In the past we measured a maximum of 1GB/s of unidirectional bandwidth for a single Thunderbolt channel in addition to video bandwidth over DisplayPort. There’s no shipping device that will deliver this sort of performance, I needed to outfit a Promise Pegasus with a handful of SSDs to truly saturate the bus.

In the 2012 Macs Apple, like the rest of the PC industry, has switched to using Intel’s 2nd generation Thunderbolt controllers codenamed Cactus Ridge.

The Retina MacBook Pro uses a four-channel Cactus Ridge controller and drives two Thunderbolt ports with it. Each port can drive a mini-DP display or a Thunderbolt chain with a mini-DP/Thunderbolt Display at the end of or in it. The rMBP can actually drive a fourth panel (counting the integrated Retina Display) via the integrated HDMI port although that’s not an officially supported configuration.

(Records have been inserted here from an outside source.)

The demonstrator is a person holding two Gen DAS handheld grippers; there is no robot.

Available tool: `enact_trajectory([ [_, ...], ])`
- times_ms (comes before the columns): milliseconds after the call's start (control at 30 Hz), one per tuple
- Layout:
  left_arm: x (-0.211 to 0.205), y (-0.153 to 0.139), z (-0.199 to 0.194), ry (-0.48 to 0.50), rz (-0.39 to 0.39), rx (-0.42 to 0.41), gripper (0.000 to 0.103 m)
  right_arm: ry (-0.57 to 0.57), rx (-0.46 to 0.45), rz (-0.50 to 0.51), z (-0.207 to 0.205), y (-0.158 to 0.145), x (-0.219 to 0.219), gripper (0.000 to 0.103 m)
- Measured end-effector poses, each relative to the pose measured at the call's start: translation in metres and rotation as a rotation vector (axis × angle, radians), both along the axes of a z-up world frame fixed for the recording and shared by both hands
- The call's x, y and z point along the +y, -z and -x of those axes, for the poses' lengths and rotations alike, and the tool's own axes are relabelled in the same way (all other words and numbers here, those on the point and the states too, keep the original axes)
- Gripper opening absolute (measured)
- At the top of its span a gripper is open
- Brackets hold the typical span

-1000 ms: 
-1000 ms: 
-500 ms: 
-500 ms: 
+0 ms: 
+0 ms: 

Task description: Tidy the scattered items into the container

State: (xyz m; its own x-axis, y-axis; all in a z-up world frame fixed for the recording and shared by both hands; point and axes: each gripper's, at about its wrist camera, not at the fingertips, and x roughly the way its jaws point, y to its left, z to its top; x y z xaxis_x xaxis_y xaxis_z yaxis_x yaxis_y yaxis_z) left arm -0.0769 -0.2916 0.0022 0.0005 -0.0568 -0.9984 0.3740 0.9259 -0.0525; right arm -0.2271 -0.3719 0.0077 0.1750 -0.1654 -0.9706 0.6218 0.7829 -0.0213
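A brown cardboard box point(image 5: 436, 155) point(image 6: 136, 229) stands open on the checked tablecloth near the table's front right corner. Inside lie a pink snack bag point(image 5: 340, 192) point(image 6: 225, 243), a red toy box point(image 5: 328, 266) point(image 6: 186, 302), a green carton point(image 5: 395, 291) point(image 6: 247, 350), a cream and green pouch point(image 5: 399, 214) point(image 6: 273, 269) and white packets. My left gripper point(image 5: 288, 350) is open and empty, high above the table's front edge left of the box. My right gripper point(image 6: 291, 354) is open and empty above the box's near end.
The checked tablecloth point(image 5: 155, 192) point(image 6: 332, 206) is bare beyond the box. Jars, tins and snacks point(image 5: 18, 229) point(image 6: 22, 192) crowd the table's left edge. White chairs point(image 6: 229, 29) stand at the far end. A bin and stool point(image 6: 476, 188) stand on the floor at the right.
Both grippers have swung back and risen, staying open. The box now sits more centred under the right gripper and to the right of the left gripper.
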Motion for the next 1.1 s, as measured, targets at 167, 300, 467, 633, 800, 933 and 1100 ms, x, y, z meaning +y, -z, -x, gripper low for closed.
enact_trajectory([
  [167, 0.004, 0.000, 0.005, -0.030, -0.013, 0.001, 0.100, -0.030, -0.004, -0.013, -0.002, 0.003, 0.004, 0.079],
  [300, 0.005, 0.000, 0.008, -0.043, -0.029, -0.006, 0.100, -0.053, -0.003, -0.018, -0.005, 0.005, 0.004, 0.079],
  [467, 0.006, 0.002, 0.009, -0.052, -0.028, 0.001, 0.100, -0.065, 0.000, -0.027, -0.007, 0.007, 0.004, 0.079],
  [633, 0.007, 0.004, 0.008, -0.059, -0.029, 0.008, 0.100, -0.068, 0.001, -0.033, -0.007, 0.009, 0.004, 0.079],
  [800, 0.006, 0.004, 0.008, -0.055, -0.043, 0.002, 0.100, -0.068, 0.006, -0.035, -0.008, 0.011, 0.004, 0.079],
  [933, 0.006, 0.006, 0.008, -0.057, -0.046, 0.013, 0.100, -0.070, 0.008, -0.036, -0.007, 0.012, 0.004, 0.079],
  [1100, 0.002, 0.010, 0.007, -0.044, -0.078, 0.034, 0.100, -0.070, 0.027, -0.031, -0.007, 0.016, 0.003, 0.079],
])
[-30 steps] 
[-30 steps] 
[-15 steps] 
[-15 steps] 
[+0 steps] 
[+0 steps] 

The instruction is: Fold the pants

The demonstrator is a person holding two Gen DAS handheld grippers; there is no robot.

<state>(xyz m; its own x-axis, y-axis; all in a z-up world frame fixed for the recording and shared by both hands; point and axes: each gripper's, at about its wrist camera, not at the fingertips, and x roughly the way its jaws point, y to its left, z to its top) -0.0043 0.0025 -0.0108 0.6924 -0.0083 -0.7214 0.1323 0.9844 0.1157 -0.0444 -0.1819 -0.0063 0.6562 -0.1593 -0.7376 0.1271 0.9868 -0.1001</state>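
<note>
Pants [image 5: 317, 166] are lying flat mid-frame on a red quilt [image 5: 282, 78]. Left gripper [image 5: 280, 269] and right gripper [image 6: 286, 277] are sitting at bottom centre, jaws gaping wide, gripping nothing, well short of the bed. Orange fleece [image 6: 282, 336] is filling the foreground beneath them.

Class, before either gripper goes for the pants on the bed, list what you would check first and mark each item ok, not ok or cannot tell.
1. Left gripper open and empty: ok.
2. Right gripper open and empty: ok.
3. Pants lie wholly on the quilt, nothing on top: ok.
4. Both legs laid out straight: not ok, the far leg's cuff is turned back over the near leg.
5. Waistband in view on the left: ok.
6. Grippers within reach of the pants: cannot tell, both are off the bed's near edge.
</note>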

Unlike most other implementations, Apple hangs the Cactus Ridge controller off of the Ivy Bridge CPU rather than the PCH. The GeForce GT 650M in the system only gets the use of 8 PCIe 3.0 lanes instead of the full 16, but with PCIe 3.0 this is not an issue (it wouldn’t be an issue with PCIe 2.0 either to be honest).

I performed the same test as before to test if maximum bandwidth has gone up since switching to Cactus Ridge. Initial results remained unchanged, I was able to get north of 900MB/s to an array of SSDs in the Pegasus connected to a single Thunderbolt port. Now with two Thunderbolt on the rMBP however I was able to create a second chain of devices. I only have a single Pegasus so I resorted to chaining a LaCie Little Big Disk (SSD) and Elgato Thunderbolt drive. The combination of the two isn’t anywhere near as fast as the SSD array in the Pegasus but it allowed me to push the limits of the controller even more:

1380MB/s, over copper, to the rMBP. I suspect if I had another Pegasus SSD array I’d be able to approach 1800MB/s, all while driving video over the ports. Apple may limit the internal storage expansion of the rMBP but you still have a path to expansion for storage of large media files and other archives. And it’s very fast.

Unfortunately Thunderbolt behavior is still not perfect, although it is improved compared to previous Macs. If you write to Promise’s Pegasus for long enough while playing audio through Apple’s Thunderbolt Display you will still drop audio frames. Subjectively it seems to take longer to trigger this phenomenon but it does still happen. On my early 2011 MacBook Pro the problem has gotten so bad that I’ll even drop other USB packets for devices connected to the Thunderbolt Display. If I’m writing to the Pegasus I’ll miss keystrokes and the mouse will jump around until the high-speed write is complete. So far I haven’t had anything this bad happen on the Retina MBP but it took a while for this behavior to manifest on my early 2011 model so we’ll see what happens. I’m not sure what the fix will be for these types of issues as it seems there’s no good quality of service assurance for PCIe devices residing on Thunderbolt. As Thunderbolt was supposed to be as transparent as possible, it’s not surprising that even QoS overhead is nonexistent but it’s something that is clearly necessary. I’m not sure this is Apple’s fault as I’ve seen similar behavior under Windows. I suspect it’s something that Intel is going to have to figure out a way to address.

 



Vastly Improved Thermals

When the 2011 MacBook Pro hit I was so excited because it finally gave me a fairly portable chassis with my definition of a “fast-enough” CPU: a quad-core Sandy Bridge. As always, there’s a downside to being an early adopter. In this case the downside to buying Apple’s first quad-core notebook was that it got incredibly hot and was fairly loud at that.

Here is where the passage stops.